La critique a déjà largement vanté le fort beau film de Guillaume Nicloux, La Religieuse, et je n’en ferai pas ici la recension, sinon pour dire ou redire (après quelques autres) combien cette réalisation doit sa force à son interprète principale, la très touchante Pauline Etienne. Il s’agit en effet moins, en reprenant cette histoire, de peindre la condition des filles enfermées dans les couvents (ou dans les familles déjà), et les mœurs très dures qu’on y rencontre (mère supérieure tour à tour sadique puis lesbienne), que de cerner comment une très jeune fille trouve la force de résister, et pour finir de s’échapper. Dans un Ancien régime qu’on devine croulant, à la veille de 1789, la jeune Suzanne Simonin, par la grâce de son interprète, incarne ici avec une irrépressible fraîcheur de source la force de dire non : non aux mensonges, à la violence, aux impostures parées du manteau de la religion. Le personnage de Pauline Etienne est frêle, timide, au bord des larmes, mais elle a la foi chevillée au corps et c’est au nom de Dieu, qui en permanence l’habite et la juge, qu’elle se dresse contre les paroles mensongères qu’on lui souffle au moment de prononcer ses vœux. Scène bouleversante, qui sera répétée quand elle trouvera ensuite la force de s’opposer aux mauvais traitements (le cilice, la prison) puis aux avances déshonorantes de la troisième mère supérieure : c’est au nom de la religion qu’elle s’oppose aux religieuses, et éventuellement au prêtre, en retournant contre les mauvais ministres de Dieu les armes de sa foi. Or le génie de l’interprète est de mener ce terrible combat avec toutes les apparences de la crainte, et d’une solitude mortelle : Suzanne ne comprend pas dans quel monde tordu elle est abandonnée, et ne trouve de ressource que dans la prière, et sa propre droiture.
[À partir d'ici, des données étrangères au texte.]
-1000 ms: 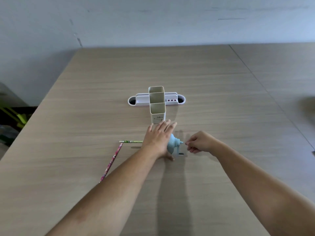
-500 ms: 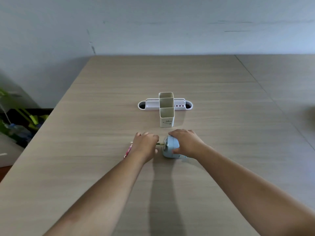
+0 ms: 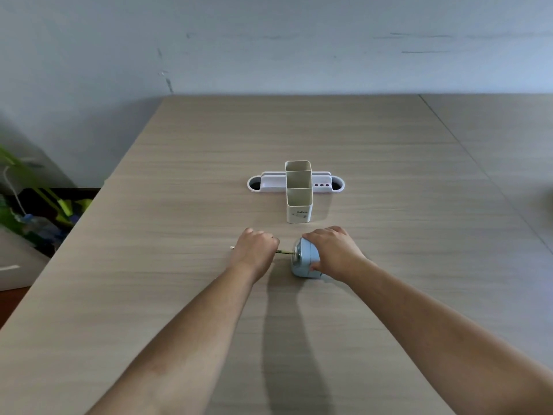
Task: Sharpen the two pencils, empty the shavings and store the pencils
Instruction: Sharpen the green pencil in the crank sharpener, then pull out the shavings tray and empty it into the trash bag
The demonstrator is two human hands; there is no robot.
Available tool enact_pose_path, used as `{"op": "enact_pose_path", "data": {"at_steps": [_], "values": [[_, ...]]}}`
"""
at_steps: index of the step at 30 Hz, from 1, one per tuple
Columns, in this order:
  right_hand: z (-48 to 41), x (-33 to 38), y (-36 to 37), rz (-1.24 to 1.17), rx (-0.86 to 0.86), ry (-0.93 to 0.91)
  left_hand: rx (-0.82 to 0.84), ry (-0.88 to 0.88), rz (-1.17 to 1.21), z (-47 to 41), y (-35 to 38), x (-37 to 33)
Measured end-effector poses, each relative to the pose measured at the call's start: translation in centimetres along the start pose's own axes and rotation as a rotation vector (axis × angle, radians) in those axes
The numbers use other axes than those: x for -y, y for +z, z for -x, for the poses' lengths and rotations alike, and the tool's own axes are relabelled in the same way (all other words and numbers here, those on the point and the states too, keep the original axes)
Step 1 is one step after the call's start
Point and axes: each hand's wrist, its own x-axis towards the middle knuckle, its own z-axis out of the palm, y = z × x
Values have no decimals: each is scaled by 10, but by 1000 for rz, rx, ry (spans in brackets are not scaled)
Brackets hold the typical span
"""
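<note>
Pale blue and rounded, the smooth plastic sharpener (image 3: 303,260) sits on the wood-grain table (image 3: 389,181) under the right hand (image 3: 333,253), whose palm and curled fingers clamp over its top and far side. Just to its left, the left hand (image 3: 256,250) is clenched in a fist around a thin green pencil (image 3: 282,251), held level with its tip at the sharpener's metal face. Beyond both hands stands a white plastic organiser (image 3: 297,190) with tall square cups.
</note>
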Motion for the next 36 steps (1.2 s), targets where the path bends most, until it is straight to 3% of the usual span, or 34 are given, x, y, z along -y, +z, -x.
{"op": "enact_pose_path", "data": {"at_steps": [3, 7, 14, 21, 36], "values": [[-2, 1, -1, -15, 2, 4, 14, -55, -27, 9, 4, 18], [-2, 2, -1, -44, 17, 15, 92, -299, -71, 32, 9, 75], [-3, 3, 0, -58, -3, 26, 141, -524, 435, 37, 10, 51], [-2, 2, 1, -87, -19, 36, 240, -602, 635, 51, 39, 23], [-2, 2, 2, -94, -13, 46, 220, -655, 674, 58, 44, 17]]}}
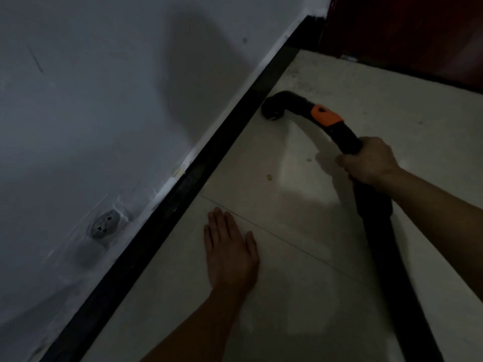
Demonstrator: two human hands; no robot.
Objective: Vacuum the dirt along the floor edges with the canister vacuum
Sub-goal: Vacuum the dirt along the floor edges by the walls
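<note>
A black vacuum wand (342, 133) with an orange collar (325, 116) curves across the pale tiled floor. Its black nozzle tip (273, 108) rests on the floor right beside the black baseboard (198, 178). My right hand (371, 160) is shut around the wand just behind the orange collar, and the black hose (386, 257) runs from it toward the lower right. My left hand (230, 249) lies flat on the floor, palm down with fingers apart, close to the baseboard. A few small specks of dirt (268, 176) lie on the tile between hand and nozzle.
A white wall (104, 100) rises behind the baseboard, with a grey wall socket (105, 224) low down. A dark red-brown door or cabinet (407, 30) closes off the far corner. Pale floor tiles (300, 296) extend to the right.
</note>
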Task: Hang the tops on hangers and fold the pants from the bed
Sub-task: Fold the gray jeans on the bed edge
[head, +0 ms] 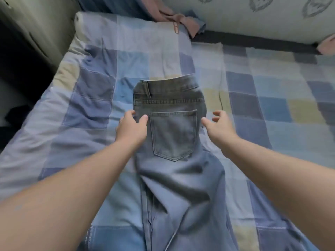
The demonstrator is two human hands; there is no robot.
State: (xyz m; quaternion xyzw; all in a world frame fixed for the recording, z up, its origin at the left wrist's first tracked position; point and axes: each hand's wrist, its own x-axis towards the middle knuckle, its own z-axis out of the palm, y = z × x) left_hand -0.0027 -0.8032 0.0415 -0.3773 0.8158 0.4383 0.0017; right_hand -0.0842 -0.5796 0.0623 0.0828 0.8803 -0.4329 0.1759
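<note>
Grey-blue jeans (174, 134) lie on the bed, folded lengthwise with one back pocket up. The waistband points away from me and the legs run toward me. My left hand (131, 127) rests at the jeans' left edge beside the pocket, with the thumb on the denim and the fingers loosely bent. At the right edge, level with the pocket, my right hand (219, 125) has its fingers spread and relaxed and holds nothing. A pink top (181, 22) lies crumpled at the head of the bed.
The bed has a blue, white and yellow patchwork cover (262, 98). A pale cushion with a leaf print (253, 15) runs along the far side, with another bit of pink cloth (327, 45) at the right edge. The bed's left edge drops to a dark floor gap (16, 84).
</note>
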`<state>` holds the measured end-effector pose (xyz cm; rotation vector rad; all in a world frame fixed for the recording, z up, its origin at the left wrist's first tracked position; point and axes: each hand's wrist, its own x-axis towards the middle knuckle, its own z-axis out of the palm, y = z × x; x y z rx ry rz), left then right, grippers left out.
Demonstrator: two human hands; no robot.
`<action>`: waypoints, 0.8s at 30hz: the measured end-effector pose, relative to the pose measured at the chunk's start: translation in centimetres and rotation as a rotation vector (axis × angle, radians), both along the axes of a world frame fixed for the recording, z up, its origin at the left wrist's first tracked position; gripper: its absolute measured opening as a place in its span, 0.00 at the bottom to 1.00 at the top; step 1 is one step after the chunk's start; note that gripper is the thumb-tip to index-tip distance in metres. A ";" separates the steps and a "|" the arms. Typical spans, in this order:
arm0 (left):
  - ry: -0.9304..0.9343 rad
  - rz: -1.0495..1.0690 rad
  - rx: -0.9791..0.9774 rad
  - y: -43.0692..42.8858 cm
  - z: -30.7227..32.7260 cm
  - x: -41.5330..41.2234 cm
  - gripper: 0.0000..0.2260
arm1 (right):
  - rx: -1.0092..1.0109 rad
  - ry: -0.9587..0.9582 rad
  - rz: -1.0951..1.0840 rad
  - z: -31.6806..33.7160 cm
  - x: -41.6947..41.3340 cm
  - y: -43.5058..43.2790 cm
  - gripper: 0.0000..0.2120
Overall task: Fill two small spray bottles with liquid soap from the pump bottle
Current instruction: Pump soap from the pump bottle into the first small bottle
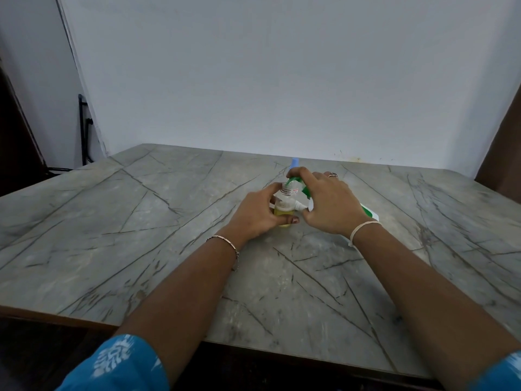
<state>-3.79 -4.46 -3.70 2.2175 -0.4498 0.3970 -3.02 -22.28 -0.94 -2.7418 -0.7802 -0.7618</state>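
A: Small spray bottle [284, 208], clear plastic, stands upright on the worktop [141, 221], about mid-width and nearer the far edge than the near one. Yellow-green liquid fills its lower part; the neck is open, thread showing.

B: Who holds it?

A: Left hand [255, 214] wraps the bottle from the left. Fingers [291, 220] curl round the front of the lower body, thumb up near the neck. Closed grip on the bottle.

B: And the pump bottle?

A: Pump bottle [369, 214], white with green, sits just right of the spray bottle, mostly hidden under the right hand [328, 204]. Its green nozzle [293, 181] arches over and ends right above the spray bottle's open neck. Whether nozzle and neck touch, cannot tell.

B: Right hand's fingers?

A: Bent and pressed down over the pump head, thumb low at the left, near a small white part [299, 206] beside the spray bottle. A ring [333, 174] shows on one finger.

B: Anything behind?

A: A pale blue cap [294, 162] peeks out just beyond the pump head, towards the wall [282, 80]. What it sits on is hidden.

B: Wrists?

A: Thin metal bracelet [225, 240] on the left, pale thread band [362, 231] on the right. Blue patterned sleeves [118, 362] at the near edge.

B: Worktop surface?

A: Grey marble pattern with dark veins.
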 end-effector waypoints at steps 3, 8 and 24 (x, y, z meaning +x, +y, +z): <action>-0.003 -0.005 -0.002 0.0 -0.1 -0.1 0.33 | -0.015 -0.018 -0.024 0.1 -0.1 0.4 0.31; -0.001 0.007 0.008 0.0 0.0 0.0 0.34 | -0.017 -0.029 -0.031 0.0 0.0 0.5 0.32; -0.013 0.061 0.065 -0.2 0.1 -0.1 0.37 | 0.018 -0.015 -0.017 0.1 -0.1 0.2 0.31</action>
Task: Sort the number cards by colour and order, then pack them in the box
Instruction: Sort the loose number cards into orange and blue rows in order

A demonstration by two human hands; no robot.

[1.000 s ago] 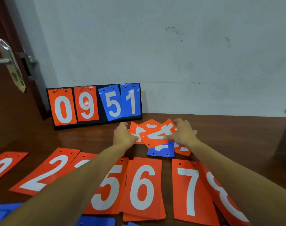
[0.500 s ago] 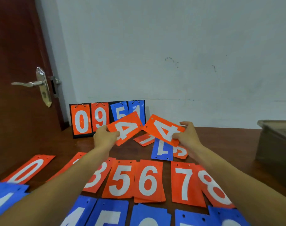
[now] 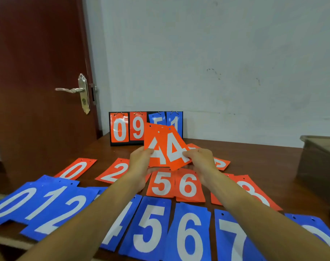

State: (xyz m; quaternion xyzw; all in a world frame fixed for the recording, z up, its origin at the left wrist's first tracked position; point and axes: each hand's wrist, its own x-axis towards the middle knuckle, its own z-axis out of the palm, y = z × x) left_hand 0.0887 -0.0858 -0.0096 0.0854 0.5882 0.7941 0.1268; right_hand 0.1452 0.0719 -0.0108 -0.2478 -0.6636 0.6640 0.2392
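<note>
Two orange "4" cards (image 3: 166, 146) overlap in the air above the table, held upright between both hands. My left hand (image 3: 140, 162) grips their left edge and my right hand (image 3: 200, 161) grips their right edge. Below them lies a row of orange cards, among them the 0 (image 3: 75, 168), 2 (image 3: 115, 171), 5 (image 3: 161, 182), 6 (image 3: 188, 185) and 8 (image 3: 254, 193). Nearest me runs a row of blue cards, from 0 (image 3: 11, 204) through 5 (image 3: 151, 227) to 7 (image 3: 232, 238). A brown box (image 3: 318, 166) stands at the right edge.
A black flip scoreboard (image 3: 122, 129) showing 0 9 5 1 stands against the white wall. A few loose orange cards (image 3: 221, 163) lie behind my right hand. A dark red door with a metal handle (image 3: 72, 89) is at the left.
The two orange 4 cards, held apart half a second ago, have come together into one overlapping pair. The view has pulled back, showing the blue row.
</note>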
Comme Antigone, et comme elle encore presque enfant, Suzanne/Pauline en appelle aux principes de ses persécuteurs pour les vaincre, elle incarne la résistance des dissidents qui n’ont comme seule ressource, contre un ordre écrasant, que de réaffirmer à la face de celui-ci les fondemens du pouvoir dont il se réclame. Dieu ne peut vouloir cet « ordre » où on la force, et ce film nous bouleverse par l’évidence d’un Dieu incarné (défendu, proclamé) par une créature si faible, et néanmoins rayonnante. Cela s’appelle, décidément, la grâce.

Laisser un commentaire

Votre adresse e-mail ne sera pas publiée. Les champs obligatoires sont indiqués avec *

À propos de ce blog

  • Ce blog pour y consigner mes impressions de lecteur, de spectateur et de « citoyen concerné ». Souvent ému par des œuvres ou des auteurs qui passent inaperçus, ou que j’aurai plaisir à défendre ; assez souvent aussi indigné par le bruit médiatique entretenu autour d’œuvres médiocres, ou de baudruches que je…

    Lire la suite

À propos de l’auteur

  • Daniel Bougnoux, professeur émérite à l’Université Stendhal de Grenoble, est ancien élève de l’ENS et agrégé de philosophie. Il a enseigné la littérature, puis les sciences de la communication, disciplines dans lesquelles il a publié une douzaine d’ouvrages.

    Lire la suite

Les derniers commentaires

  1. Bonsoir! Est-il vraiment certain, notre maître, que le spectre n’était pas là dans ce capharnaüm où il cherchait à reposer…

  2. Incroyable cher M. comme, au dernier mot de ce commentaire, vous faites sortir le lapin du chapeau… C’est de la…

  3. Bonjour ! Un sacré billet qui me rappelle la fin de « L’homme neuronal » de Jean-Pierre Changeux, citant Spinoza (Éthique, IV).…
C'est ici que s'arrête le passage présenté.